Giving Season Has Arrived! Here are 4 Ways to Maximize Your Year-End Giving Strategy
Wondering if you’re best prepared for the upcoming giving season?
Before you know it, the holidays will be here and in order to minimize stress and maximize your gifting abilities, it’s important to keep in mind a few details that you may or may not be aware of.
If you’re not sure how your finances match up with your upcoming year-end giving strategy, now is the time to prepare yourself by making your lists and checking them twice. Organization is key in order to properly give this holiday season. Follow the four tips below to maximize your charitable giving strategy in 2019
1. Do Your Research
By using sites such as Guidestar or the Better Business Bureau’s Wise Giving Alliance, you can learn more about the groups you’re interested in offering donations to.
The organization you’re involved with should also be able to provide registration information including 501(c)(3). You may also use the tax-exempt organization search tool available on the IRS website to obtain specific information as well.
2. Bunch Your Donations
As deductions have increased over the years, you may choose to save money over time and donate every few years as opposed to each year, consecutively. By doing this, you may receive your itemized deductions over the limit one year and take the standard deduction the next.
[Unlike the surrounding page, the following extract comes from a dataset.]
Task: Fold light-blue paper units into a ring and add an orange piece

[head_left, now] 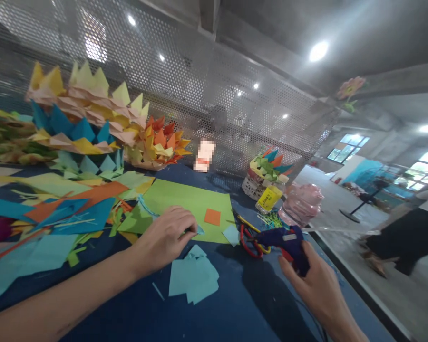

If you’re interested in accomplishing this, you might consider a donor-advised fund, which allows you to make a charitable donation and immediately receive a tax break. You’ll then receive recommended grants from the fund to your preferred charities over time.
3. Donate Appreciated Stock
By donating stocks or other appreciated assets, such as artwork or antiques, you might reduce capital gains tax on investments.
In particular, high-income earners might consider a non-cash donation specifically because of the tax advantages they may be awarded. Even those who have what they might consider to be small holdings could benefit by making a donation of appreciated investments this holiday season.
4. Utilize Your IRA
If you’re a retiree over the age of 70 1/2 you might consider transferring money from your IRA to a qualifying charity using a Qualified Charitable Distribution or QCD. These distributions can be a tax-efficient way of meeting any required minimum distribution. Additionally, there’s no need to itemize your deductions in order to benefit. Your custodian can assist you with this. Be sure to let your tax preparer know as this is still reported on your 1099.
Consult your CPA, tax preparer, or financial advisor for how these techniques apply to your situation.